Test Anxiety: The Importance of Sleep for Your Brain
Hey there! Welcome to this video on the importance of sleep for your brain.
We all know, or at least have heard, that sleep is good for us, but what is happening to our brains when we don’t get enough sleep?
Dr. James B. Maas, professor at Cornell University, says that “during REM sleep, the brain busily replenishes neurotransmitters that organize neural networks essential for remembering, learning, performance and problem-solving.” Inversely, he says when your brain is being deprived of sleep, that “makes you clumsy, stupid, and unhealthy.”
So, let’s say you study really hard on Monday to further prepare before your test on Thursday. After your Monday study session, you are starting to remember a little bit more of the material, and then you sleep 5 and a half hours every night through Thursday.
You are actually worse off than if you had not studied at all, by the time Thursday comes.
This is because, during the sleeping stage Rapid Eye Movement (REM), your brain is working to gather and move short-term memories from the motor cortex into the temporal lobe to be stored for long-term memory usage.
During this transference of memory from short-term to long-term, our sleep spindles are actively firing and working to make this happen. However, when you get less than six hours of sleep, this can inhibit your sleep spindles and completely stop what you’ve learned from being stored for long-term memory usage.
Dr. Matthew Wilson, professor at the Massachusetts Institute of Technology, and Dr. John Allan Hobson, professor at Harvard University, performed a study on memory using rats. In their study, they found that the rats appeared to be dreaming about something very interesting. They were dreaming about the maze that they had been learning to navigate.
The two researchers had discovered that patterns of the rat’s brain activity were identical to when the rats had run the maze. Even the brain activity from when the rats had been given chocolate-flavored sprinkles (for completing the maze) was duplicated in their sleep.
More specifically, the patterns of brain activity, identified in the firing clusters of cells in the hippocampus, which is where a lot of memory formation and storage occur, were duplicated during the REM stages of their sleep. In fact, the patterns were so accurate that the researchers were able to identify exactly which part of the maze they were in if the mice were awake, despite whether they were active or motionless.

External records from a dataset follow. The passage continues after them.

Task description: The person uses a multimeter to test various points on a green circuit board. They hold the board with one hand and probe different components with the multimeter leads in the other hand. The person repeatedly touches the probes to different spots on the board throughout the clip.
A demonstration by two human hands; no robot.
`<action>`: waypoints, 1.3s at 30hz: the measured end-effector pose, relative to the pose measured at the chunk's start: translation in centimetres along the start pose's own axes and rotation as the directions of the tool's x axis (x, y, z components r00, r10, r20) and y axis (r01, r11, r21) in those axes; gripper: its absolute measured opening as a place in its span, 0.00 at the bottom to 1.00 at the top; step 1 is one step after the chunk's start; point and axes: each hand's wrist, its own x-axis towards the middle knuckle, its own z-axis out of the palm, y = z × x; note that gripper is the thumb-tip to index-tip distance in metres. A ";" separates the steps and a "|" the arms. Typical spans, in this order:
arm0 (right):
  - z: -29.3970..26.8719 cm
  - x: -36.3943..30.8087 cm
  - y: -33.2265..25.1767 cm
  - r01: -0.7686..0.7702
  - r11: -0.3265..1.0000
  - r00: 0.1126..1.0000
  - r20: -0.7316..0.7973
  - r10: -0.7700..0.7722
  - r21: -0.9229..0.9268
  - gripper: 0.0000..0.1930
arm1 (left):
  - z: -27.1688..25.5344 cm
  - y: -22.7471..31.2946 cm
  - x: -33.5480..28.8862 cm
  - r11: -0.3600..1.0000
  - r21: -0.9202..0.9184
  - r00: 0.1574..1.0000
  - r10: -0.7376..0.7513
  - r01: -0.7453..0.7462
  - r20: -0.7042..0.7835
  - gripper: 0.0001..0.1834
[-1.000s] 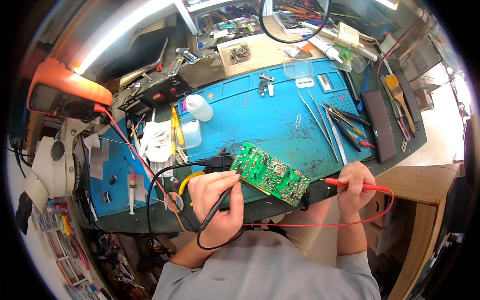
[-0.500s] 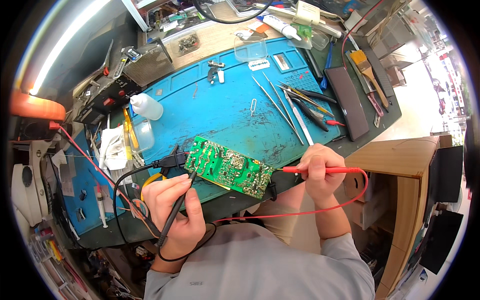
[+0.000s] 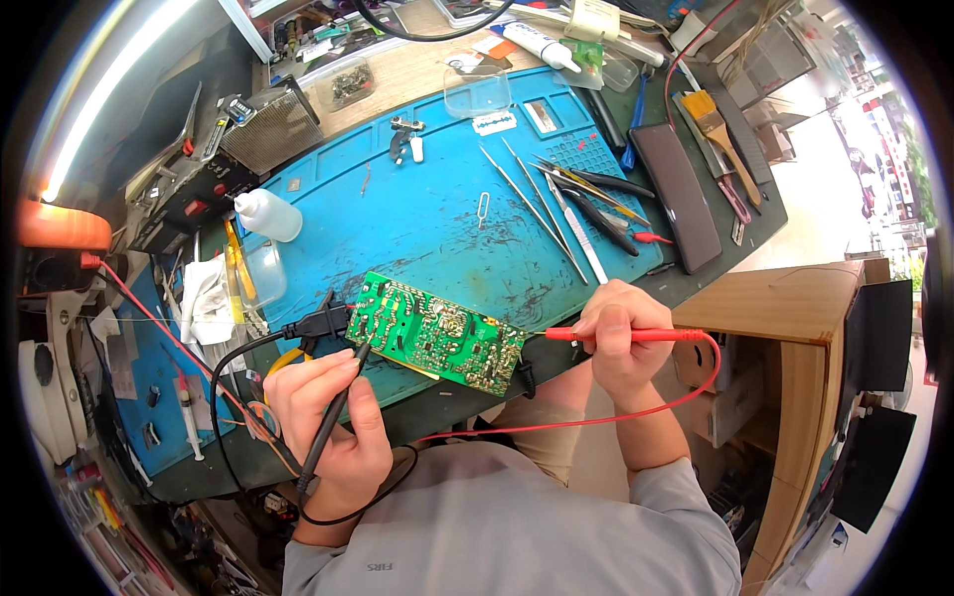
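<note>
A green circuit board (image 3: 437, 336) lies solder side up at the front edge of the blue work mat (image 3: 397, 233). My left hand (image 3: 333, 417) pinches a black multimeter probe (image 3: 326, 429), its tip at the board's left part. In my right hand (image 3: 624, 333) is a red multimeter probe (image 3: 656, 336), held level, its tip at the board's right end. Whether that tip touches metal I cannot tell. A black power plug (image 3: 323, 323) with a cord meets the board's left end. The red lead loops from its probe back under my right forearm.
Tweezers (image 3: 542, 204), pliers (image 3: 601, 204) and a phone (image 3: 676, 199) lie on the right of the bench. A white squeeze bottle (image 3: 268, 216) stands at left, near a clear plastic box (image 3: 260, 273). A wooden cabinet (image 3: 785, 298) stands right of the bench.
The whole scene has shifted slightly left in the picture. Both hands keep their probes at the board; the black probe's tip is still on its left part.
</note>
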 end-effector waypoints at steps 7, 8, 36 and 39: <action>-0.1 0.1 -0.3 -0.060 0.998 0.998 -0.009 0.060 -0.022 0.12 | -0.1 0.1 0.0 1.000 0.004 1.000 -0.005 0.005 0.002 0.06; -0.1 0.1 -0.3 -0.059 0.998 0.998 -0.007 0.058 -0.021 0.12 | -0.1 0.1 -0.1 1.000 0.004 1.000 -0.001 0.001 -0.005 0.06; -0.3 0.1 -0.1 0.004 1.000 1.000 0.000 -0.004 -0.024 0.09 | 4.1 3.4 0.5 0.971 -0.148 0.968 0.208 -0.187 0.140 0.13; -0.3 0.2 -0.2 0.013 0.999 1.000 0.010 -0.012 -0.031 0.09 | 4.1 3.5 0.5 0.970 -0.146 0.966 0.215 -0.194 0.147 0.13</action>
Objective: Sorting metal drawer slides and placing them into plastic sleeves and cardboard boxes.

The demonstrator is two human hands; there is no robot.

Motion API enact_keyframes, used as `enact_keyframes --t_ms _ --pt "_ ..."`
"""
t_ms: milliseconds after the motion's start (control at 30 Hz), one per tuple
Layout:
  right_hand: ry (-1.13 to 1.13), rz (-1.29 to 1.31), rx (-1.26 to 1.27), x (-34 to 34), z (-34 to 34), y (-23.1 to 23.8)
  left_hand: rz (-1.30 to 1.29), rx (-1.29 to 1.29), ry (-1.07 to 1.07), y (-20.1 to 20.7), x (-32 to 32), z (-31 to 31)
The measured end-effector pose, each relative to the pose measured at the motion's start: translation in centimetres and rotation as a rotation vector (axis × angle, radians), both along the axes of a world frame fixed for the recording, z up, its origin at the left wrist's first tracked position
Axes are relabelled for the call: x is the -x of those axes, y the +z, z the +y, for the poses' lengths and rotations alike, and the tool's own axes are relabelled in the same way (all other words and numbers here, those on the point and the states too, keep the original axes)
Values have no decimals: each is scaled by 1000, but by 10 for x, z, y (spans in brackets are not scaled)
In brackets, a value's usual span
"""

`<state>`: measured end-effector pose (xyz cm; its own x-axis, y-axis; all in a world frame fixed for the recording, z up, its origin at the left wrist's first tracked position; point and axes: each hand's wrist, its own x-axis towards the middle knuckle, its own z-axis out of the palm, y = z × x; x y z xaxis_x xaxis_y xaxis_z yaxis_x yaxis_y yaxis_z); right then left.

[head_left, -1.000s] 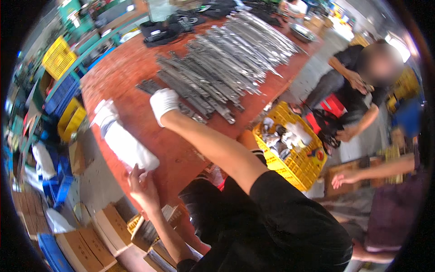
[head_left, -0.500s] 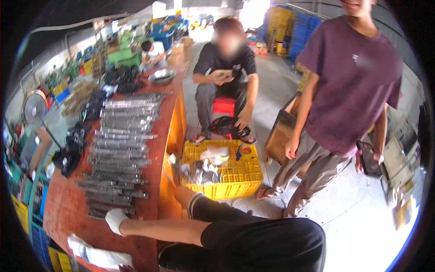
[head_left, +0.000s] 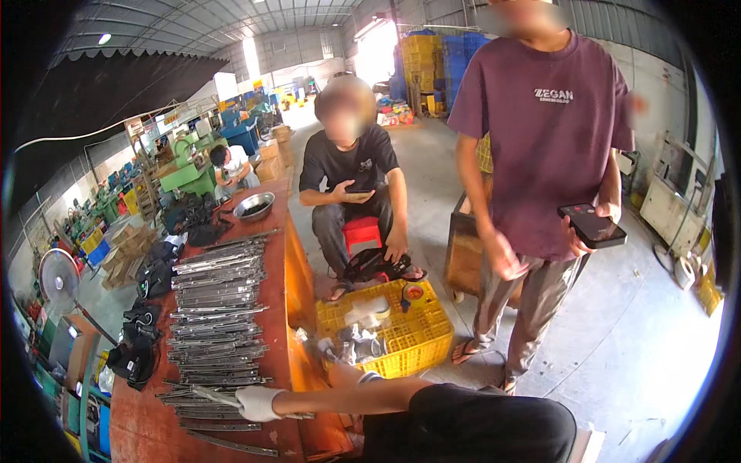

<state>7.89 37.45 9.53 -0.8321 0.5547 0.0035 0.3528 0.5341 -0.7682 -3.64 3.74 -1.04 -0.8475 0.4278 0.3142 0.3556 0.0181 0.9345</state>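
Note:
My right hand, in a white glove, reaches across the near end of the wooden table. Its fingers are closed on a long, flat metal strip, which sticks out past the fingertips at a slant. Beneath and beyond it lies a long row of similar dark and shiny metal strips, packed side by side. A slightly curved strip lies apart, closer to the table's near end. My left hand is out of the picture.
The red-brown table carries black bags and a metal bowl. Beside it stands a yellow crate with clear plastic on top. One person sits on a red stool; another stands with a phone.
The view has tilted up, showing more roof. My right hand has closed on a strip at the row's near end. The standing person's phone is raised; a white packet has left view.

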Motion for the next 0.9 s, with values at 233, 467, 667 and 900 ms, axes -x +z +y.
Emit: enact_keyframes --t_ms 233,467,667,900 --pt "53 -69 -345 140 -86 -62 103 141 102 36 1 -41" --pt "-84 -101 -515 171 -112 -81 115 230 165 23 -2 -65" --pt "-70 -175 -557 166 -136 -67 132 258 185 5 -5 -67" --pt "29 -259 -488 156 -108 -42 164 292 206 0 -12 -70"
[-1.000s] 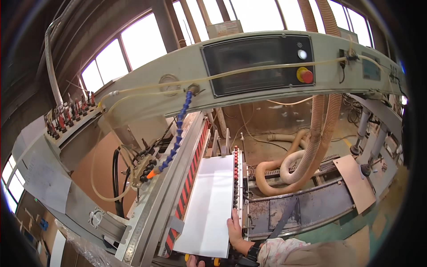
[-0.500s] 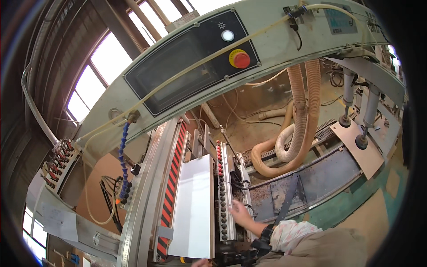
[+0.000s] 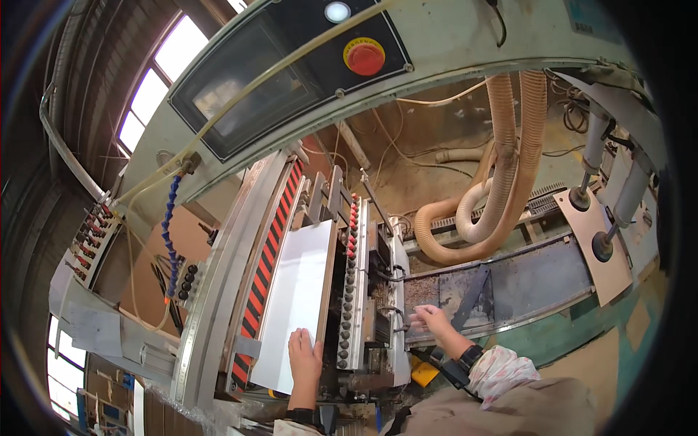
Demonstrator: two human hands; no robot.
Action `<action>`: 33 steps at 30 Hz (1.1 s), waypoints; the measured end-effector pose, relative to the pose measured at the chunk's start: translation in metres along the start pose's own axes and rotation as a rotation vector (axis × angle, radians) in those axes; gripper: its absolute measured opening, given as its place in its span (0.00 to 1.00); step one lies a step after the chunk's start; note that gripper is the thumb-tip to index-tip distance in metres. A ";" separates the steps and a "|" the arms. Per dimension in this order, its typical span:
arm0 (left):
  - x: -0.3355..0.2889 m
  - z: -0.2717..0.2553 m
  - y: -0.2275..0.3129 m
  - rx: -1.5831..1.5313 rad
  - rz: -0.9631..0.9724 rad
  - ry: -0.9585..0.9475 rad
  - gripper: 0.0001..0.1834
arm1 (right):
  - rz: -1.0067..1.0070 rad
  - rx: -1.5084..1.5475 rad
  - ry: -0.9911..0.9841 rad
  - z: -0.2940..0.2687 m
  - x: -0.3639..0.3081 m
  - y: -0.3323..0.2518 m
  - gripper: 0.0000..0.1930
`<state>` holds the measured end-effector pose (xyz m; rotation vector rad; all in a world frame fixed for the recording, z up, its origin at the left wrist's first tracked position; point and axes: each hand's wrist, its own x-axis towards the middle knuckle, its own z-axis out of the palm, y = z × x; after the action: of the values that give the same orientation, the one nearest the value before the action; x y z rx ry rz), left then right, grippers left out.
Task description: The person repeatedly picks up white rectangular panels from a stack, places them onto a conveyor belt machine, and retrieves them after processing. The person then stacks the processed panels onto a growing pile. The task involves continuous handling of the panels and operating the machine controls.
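- Since the earlier frames, the left hand [image 3: 305, 356] has come up from the white board's 6 o'clock end onto its face; the right hand [image 3: 432, 322] has swung from the board's edge out toward 3 o'clock.
- As I judge it, only the left hand now steadies the white board [image 3: 294, 287]: fingers straight and together, laid flat, gripping nothing.
- The right hand is loosely unclosed, fingers slightly bent, nothing visible in it, in front of the metal tray [image 3: 545, 283] at its 9 o'clock end.
- The board lies between the striped strip [image 3: 259, 294] at 9 o'clock and the row of knobs [image 3: 347, 315] at 3 o'clock, a dark gap before the knobs.
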<state>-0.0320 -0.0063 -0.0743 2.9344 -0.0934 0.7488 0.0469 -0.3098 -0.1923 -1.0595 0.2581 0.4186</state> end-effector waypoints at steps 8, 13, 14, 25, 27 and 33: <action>-0.001 -0.004 0.008 0.002 -0.034 0.001 0.23 | 0.065 0.001 -0.032 -0.019 -0.003 -0.012 0.13; 0.002 -0.006 0.014 0.006 -0.048 -0.007 0.21 | 0.121 0.032 -0.061 -0.027 0.002 -0.002 0.14; 0.003 -0.005 0.014 0.014 -0.048 -0.017 0.21 | 0.127 0.046 -0.061 -0.028 0.006 0.003 0.15; 0.068 -0.013 0.000 0.246 -0.051 -0.439 0.27 | 0.142 -0.003 -0.128 -0.007 0.000 0.020 0.15; 0.085 -0.007 0.001 0.259 -0.054 -0.492 0.30 | 0.154 -0.008 -0.142 -0.002 -0.002 0.024 0.15; 0.106 0.004 -0.012 0.027 0.102 -0.436 0.41 | 0.218 -0.036 -0.133 0.004 -0.011 0.049 0.16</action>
<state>0.0636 0.0022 -0.0276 3.0829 -0.2714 0.1077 0.0154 -0.2878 -0.2245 -1.0377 0.2487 0.6891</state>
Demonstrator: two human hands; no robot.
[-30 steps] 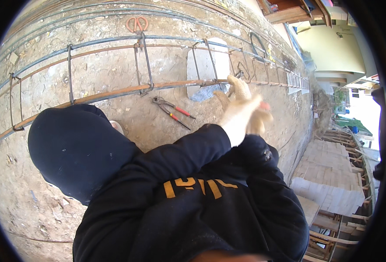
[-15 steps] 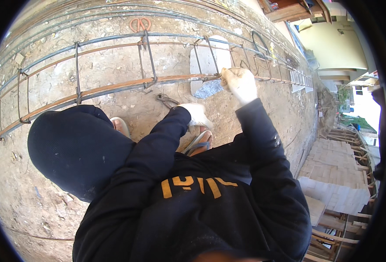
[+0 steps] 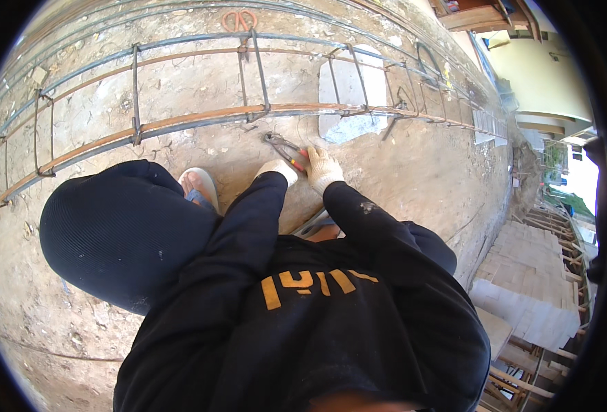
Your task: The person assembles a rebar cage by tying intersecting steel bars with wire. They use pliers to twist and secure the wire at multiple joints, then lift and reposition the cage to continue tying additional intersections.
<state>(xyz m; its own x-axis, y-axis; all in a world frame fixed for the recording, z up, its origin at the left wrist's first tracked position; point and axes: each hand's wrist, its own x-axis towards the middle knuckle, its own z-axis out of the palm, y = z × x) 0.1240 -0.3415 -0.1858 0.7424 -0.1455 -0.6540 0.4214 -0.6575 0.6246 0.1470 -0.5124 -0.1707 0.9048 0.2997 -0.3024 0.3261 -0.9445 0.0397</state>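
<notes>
My right hand [image 3: 322, 167], in a whitish work glove, has its fingers closed over the red-and-yellow handles of metal pincers [image 3: 280, 142]. The jaws point away to the left, at ground level. Right beside the handles is my gloved left hand [image 3: 277, 169], its fingers turned down and mostly hidden, so its grip is unclear. Beyond both hands runs a long rebar cage [image 3: 200, 118] of steel bars with several stirrups. A short dark rod or wire [image 3: 390, 129] sticks out from its near bar.
A pale flat slab [image 3: 351, 128] lies under the cage. Orange-handled scissors [image 3: 240, 22] rest behind it, near long loose bars. My sandalled foot [image 3: 199, 187] stands left of my hands. Stacked pale blocks [image 3: 530, 275] are at the right, below a yellowish wall [image 3: 547, 82].
My right hand has come down from the cage's near bar to the pincers. My left hand has shifted slightly left, beside the handles. The view has moved a little.
</notes>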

This study served as a bit of a breakthrough in the study of memory and just how important of a role sleep plays in allowing us to retain learned information. But not just sleep. Adequate, restful sleep, where our sleep spindles are able to fire in the REM stages and transfer the new information into our long-term memory storage.
Allowing ourselves adequate amounts of sleep each night not only plays a vital role in our overall physical and mental health, but it also helps in eliminating test anxiety. This is because of our ability to more easily access studied information due to the fact that it has been transferred to our long-term memories.